- [Work order]: Copy the data exactly. Images are to be left out.
[[ Supplied material, beginning ]]
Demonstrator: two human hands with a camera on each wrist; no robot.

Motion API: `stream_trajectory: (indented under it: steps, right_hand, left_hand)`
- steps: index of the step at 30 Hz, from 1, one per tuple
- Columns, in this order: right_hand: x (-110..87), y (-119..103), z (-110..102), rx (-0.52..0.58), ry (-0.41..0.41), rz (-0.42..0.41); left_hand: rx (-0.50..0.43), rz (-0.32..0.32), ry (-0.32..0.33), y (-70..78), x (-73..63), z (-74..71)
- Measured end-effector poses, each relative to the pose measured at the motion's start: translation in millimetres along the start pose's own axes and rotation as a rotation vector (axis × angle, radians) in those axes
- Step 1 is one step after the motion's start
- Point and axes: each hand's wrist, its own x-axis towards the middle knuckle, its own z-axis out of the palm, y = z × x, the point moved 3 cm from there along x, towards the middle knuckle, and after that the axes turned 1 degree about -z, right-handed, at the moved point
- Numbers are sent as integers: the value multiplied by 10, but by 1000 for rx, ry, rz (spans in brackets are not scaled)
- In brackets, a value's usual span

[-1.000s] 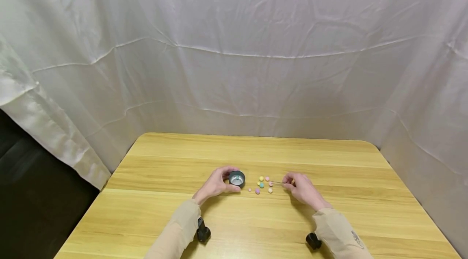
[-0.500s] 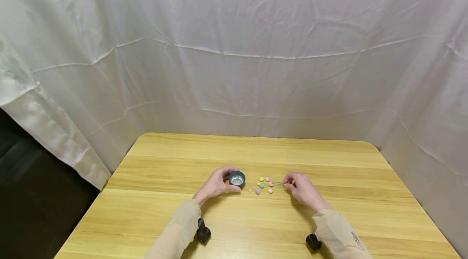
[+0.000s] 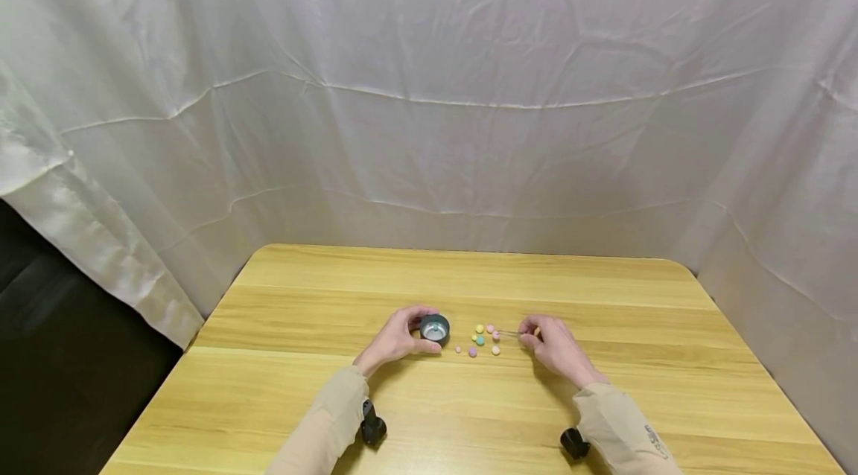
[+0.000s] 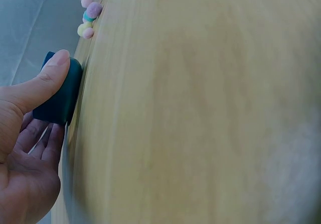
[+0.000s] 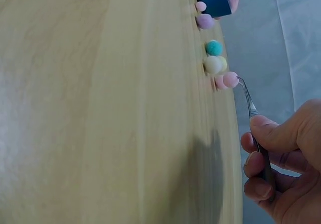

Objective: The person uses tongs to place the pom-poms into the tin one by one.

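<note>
My left hand [image 3: 394, 339] grips a small dark cup [image 3: 446, 330] on the table, thumb on the near side and fingers round the far side. Something teal shows inside against its silvery bottom. Its dark blue-green outer wall [image 4: 62, 98] fills the hand in the left wrist view. My right hand [image 3: 555, 347] holds bent-tip metal tweezers [image 5: 252, 107] between thumb and fingers. The tweezers' tips are at a pink pompom [image 5: 230, 80], which overlaps another pink one. A teal pompom [image 3: 480, 340], a yellow one [image 3: 479, 328] and a purple one [image 3: 472, 352] lie between the hands.
A cream pompom [image 3: 495, 350] and a tiny pink one [image 3: 458, 349] lie nearer the front of the group. The wooden table [image 3: 469, 415] reaches back to a pale hanging curtain [image 3: 429, 147]. Each wrist carries a black camera.
The tweezers' tips and the pink pompom at them have shifted very slightly away from the person. The left hand and the cup have stayed in place.
</note>
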Motion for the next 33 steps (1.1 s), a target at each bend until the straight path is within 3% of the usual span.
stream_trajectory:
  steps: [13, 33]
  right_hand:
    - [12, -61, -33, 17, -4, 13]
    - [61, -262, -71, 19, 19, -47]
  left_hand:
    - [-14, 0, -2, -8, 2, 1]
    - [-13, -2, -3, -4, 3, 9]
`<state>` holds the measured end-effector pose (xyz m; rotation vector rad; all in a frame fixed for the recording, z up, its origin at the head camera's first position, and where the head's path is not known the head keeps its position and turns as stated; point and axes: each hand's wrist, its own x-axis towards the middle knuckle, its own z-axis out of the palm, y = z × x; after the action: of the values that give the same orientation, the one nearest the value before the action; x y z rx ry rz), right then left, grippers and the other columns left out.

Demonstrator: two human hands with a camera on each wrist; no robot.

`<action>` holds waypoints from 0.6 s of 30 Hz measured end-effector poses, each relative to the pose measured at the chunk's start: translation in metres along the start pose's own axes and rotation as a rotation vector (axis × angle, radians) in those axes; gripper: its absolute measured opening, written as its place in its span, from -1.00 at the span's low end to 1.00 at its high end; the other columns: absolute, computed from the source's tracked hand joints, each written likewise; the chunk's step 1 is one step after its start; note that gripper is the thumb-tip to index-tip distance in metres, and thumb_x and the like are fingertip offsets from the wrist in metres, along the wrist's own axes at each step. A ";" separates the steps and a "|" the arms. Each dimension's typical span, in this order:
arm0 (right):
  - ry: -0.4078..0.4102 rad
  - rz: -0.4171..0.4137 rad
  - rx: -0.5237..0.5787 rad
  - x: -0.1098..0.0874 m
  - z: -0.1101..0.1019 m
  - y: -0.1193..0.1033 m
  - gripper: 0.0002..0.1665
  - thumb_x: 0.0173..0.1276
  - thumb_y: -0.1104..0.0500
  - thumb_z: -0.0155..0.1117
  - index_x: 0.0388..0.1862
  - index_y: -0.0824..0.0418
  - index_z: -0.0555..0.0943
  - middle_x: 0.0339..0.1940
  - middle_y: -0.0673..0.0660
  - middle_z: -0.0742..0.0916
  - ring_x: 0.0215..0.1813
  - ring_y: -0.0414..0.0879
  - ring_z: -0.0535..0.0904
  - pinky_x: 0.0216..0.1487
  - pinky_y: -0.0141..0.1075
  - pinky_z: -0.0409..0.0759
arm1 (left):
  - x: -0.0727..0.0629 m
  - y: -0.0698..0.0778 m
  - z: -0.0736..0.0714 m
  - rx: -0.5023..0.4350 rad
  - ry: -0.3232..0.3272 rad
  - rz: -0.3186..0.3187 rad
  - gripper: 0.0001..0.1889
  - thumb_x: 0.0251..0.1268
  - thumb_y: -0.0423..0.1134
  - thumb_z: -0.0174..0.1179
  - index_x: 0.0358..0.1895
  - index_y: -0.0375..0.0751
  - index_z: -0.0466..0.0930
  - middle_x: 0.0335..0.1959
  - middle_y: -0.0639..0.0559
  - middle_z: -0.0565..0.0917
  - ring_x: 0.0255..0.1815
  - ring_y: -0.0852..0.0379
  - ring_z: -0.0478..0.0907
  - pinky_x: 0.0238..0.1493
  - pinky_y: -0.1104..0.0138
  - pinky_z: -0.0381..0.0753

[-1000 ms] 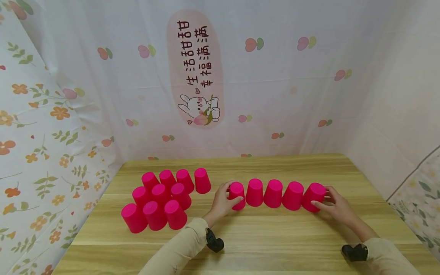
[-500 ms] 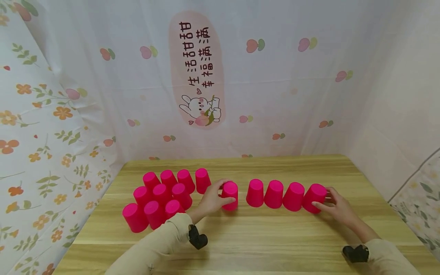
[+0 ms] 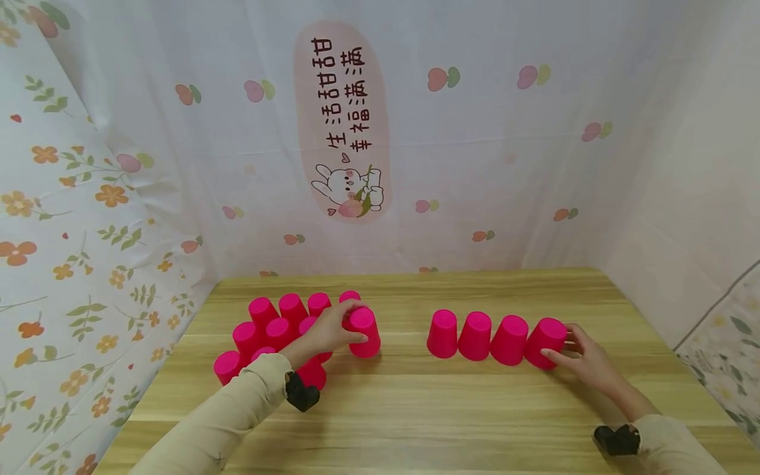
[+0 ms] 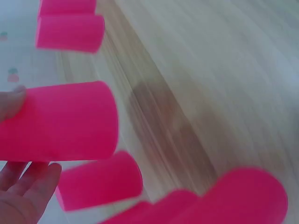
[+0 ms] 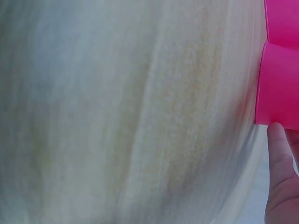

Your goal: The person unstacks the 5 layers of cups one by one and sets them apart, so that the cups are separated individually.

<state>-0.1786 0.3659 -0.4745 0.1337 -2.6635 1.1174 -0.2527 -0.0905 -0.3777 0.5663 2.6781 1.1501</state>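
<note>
My left hand (image 3: 329, 328) grips an upside-down pink plastic cup (image 3: 366, 335) between thumb and fingers, just right of a cluster of cups. In the left wrist view, that cup (image 4: 65, 123) is held off the wooden table, its shadow apart from it. At the right end of a short row, my right hand (image 3: 584, 359) has thumb and fingers curled round the last pink cup (image 3: 545, 342), which stands upside down. The right wrist view shows only part of this cup (image 5: 280, 88) with a finger against its lower edge.
Three more upside-down cups stand in the row, the nearest being a cup (image 3: 508, 340) beside the right hand's. On the left, a cluster of several cups (image 3: 261, 313) is partly hidden by the left arm. A patterned curtain (image 3: 475, 152) hangs behind the table (image 3: 415, 422).
My left hand has carried the row's leftmost cup leftward to the cluster, leaving a gap at that end of the row. My right hand has stayed on its cup.
</note>
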 end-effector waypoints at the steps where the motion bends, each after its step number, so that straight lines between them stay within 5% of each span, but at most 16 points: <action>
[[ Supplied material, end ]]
- [Reply to the task]:
Demonstrator: two human hands with a camera on each wrist; no robot.

Motion API: `stream_trajectory: (indented under it: steps, right_hand, left_hand)`
- steps: index of the step at 30 Hz, from 1, one per tuple
- Columns, in this order: right_hand: x (-110..87), y (-119..103), z (-110..102), rx (-0.52..0.58), ry (-0.41..0.41), rz (-0.42..0.41); left_hand: rx (-0.50..0.43), rz (-0.32..0.32), ry (-0.32..0.33), y (-70..78), x (-73..63), z (-74..71)
- Measured end-effector poses, each relative to the pose measured at the motion's start: translation in millimetres along the start pose's own axes and rotation as a rotation vector (axis × angle, radians) in those axes
- Step 1 is one step after the motion's start
- Point and axes: each hand's wrist, its own x-axis towards the middle knuckle, its own z-axis out of the palm, y = z × x, the point moved 3 cm from there along x, towards the middle knuckle, and after that the axes turned 1 degree about -z, right-handed, at the moved point
- Numbers are sent as integers: the value multiplied by 10, but by 1000 for rx, ry, rz (spans in brackets are not scaled)
- In brackets, a value's usual span

[-1.000s] 
[-0.500s] 
[+0.000s] 
[+0.000s] 
[+0.000s] 

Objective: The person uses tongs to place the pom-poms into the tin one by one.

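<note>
My left hand [image 3: 394, 339] grips a small dark cup [image 3: 446, 330] on the table, thumb on the near side and fingers round the far side. Something teal shows inside against its silvery bottom. Its dark blue-green outer wall [image 4: 62, 98] fills the hand in the left wrist view. My right hand [image 3: 555, 347] holds bent-tip metal tweezers [image 5: 252, 107] between thumb and fingers. The tweezers' tips are at a pink pompom [image 5: 230, 80], which overlaps another pink one. A teal pompom [image 3: 480, 340], a yellow one [image 3: 479, 328] and a purple one [image 3: 472, 352] lie between the hands.
A cream pompom [image 3: 495, 350] and a tiny pink one [image 3: 458, 349] lie nearer the front of the group. The wooden table [image 3: 469, 415] reaches back to a pale hanging curtain [image 3: 429, 147]. Each wrist carries a black camera.
The tweezers' tips and the pink pompom at them have shifted very slightly away from the person. The left hand and the cup have stayed in place.
</note>
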Motion for the next 33 steps (1.1 s), a target at each bend until the straight path is within 3% of the usual span.
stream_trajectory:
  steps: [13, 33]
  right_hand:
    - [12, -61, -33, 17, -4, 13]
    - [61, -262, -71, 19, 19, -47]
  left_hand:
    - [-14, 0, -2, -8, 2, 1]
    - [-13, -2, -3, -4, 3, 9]
`<state>` holds the measured end-effector pose (xyz m; rotation vector rad; all in a frame fixed for the recording, z up, its origin at the head camera's first position, and where the head's path is not known the head keeps its position and turns as stated; point and axes: each hand's wrist, its own x-axis towards the middle knuckle, its own z-axis out of the palm, y = z × x; after the action: of the values that give the same orientation, the one nearest the value before the action; x y z rx ry rz), right then left, grippers and the other columns left out.

Demonstrator: two human hands with a camera on each wrist; no robot.

`<action>` holds waypoints from 0.6 s of 30 Hz measured end-effector poses, each relative to the pose measured at the chunk's start: translation in metres along the start pose's own axes and rotation as a rotation vector (axis × angle, radians) in those axes; gripper: its absolute measured opening, written as its place in its span, from -1.00 at the span's low end to 1.00 at its high end; the other columns: absolute, computed from the source's tracked hand joints, each written likewise; the chunk's step 1 is one step after its start; note that gripper is the thumb-tip to index-tip distance in metres, and thumb_x and the like are fingertip offsets from the wrist in metres, along the wrist's own axes at each step. A ";" separates the steps and a "|" the arms. Each dimension's typical span, in this order:
arm0 (right):
  - ry: -0.4078..0.4102 rad
  - rz: -0.4171..0.4137 rad
  - rx: -0.5237..0.5787 rad
  - x: -0.1098..0.0874 m
  - z: -0.1101..0.1019 m
  - y: -0.1193..0.1033 m
  - gripper: 0.0002..0.1665
  - thumb_x: 0.0173..0.1276
  - thumb_y: -0.1104..0.0500
  - thumb_z: -0.0155..0.1117
  - index_x: 0.0388..0.1862
  - index_y: -0.0824..0.0418
  - index_z: -0.0555..0.0943
  - middle_x: 0.0339..0.1940
  - middle_y: -0.0673..0.0660
  - middle_z: -0.0742..0.0916
  - ring_x: 0.0215..0.1813
  - ring_y: -0.0414..0.0879
  - ring_z: -0.0535..0.0904
  - pinky_x: 0.0216..0.1487
  - pinky_y: -0.0141..0.1075
  - pinky_z: -0.0409..0.0759
arm1 (left):
  - x: -0.0727..0.0629 m
  - y: -0.0698..0.0778 m
  - z: -0.0736..0.0714 m
  - rx: -0.5023..0.4350 rad
  - ry: -0.3232..0.3272 rad
  - rz: -0.3186..0.3187 rad
  - gripper: 0.0001..0.1889
  - thumb_x: 0.0251..0.1268
  - thumb_y: -0.0423..0.1134
  - thumb_z: -0.0174..0.1179
  - index_x: 0.0358..0.1895
  - index_y: -0.0375..0.0751
  - index_z: -0.0466..0.0930
  - middle_x: 0.0335..0.1959
  - middle_y: -0.0639..0.0559
  - middle_z: -0.0565..0.0917
  - ring_x: 0.0255..0.1815
  - ring_y: -0.0852..0.0379
  - ring_z: -0.0478..0.0907
  - pinky_x: 0.0238..0.1493
  - pinky_y: -0.1104..0.0138
  - pinky_z: -0.0381..0.0753

[-1000 ms] 
[-500 ms] 
[+0 ms] 
[+0 ms] 
[+0 ms] 

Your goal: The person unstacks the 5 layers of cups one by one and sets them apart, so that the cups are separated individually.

<state>-0.1786 0.3659 -0.4745 0.1337 -2.6635 1.1174 -0.2527 -0.0905 -0.3777 0.5663 2.6781 1.1501</state>
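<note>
My left hand (image 3: 329, 328) grips an upside-down pink plastic cup (image 3: 366, 335) between thumb and fingers, just right of a cluster of cups. In the left wrist view, that cup (image 4: 65, 123) is held off the wooden table, its shadow apart from it. At the right end of a short row, my right hand (image 3: 584, 359) has thumb and fingers curled round the last pink cup (image 3: 545, 342), which stands upside down. The right wrist view shows only part of this cup (image 5: 280, 88) with a finger against its lower edge.
Three more upside-down cups stand in the row, the nearest being a cup (image 3: 508, 340) beside the right hand's. On the left, a cluster of several cups (image 3: 261, 313) is partly hidden by the left arm. A patterned curtain (image 3: 475, 152) hangs behind the table (image 3: 415, 422).
My left hand has carried the row's leftmost cup leftward to the cluster, leaving a gap at that end of the row. My right hand has stayed on its cup.
</note>
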 end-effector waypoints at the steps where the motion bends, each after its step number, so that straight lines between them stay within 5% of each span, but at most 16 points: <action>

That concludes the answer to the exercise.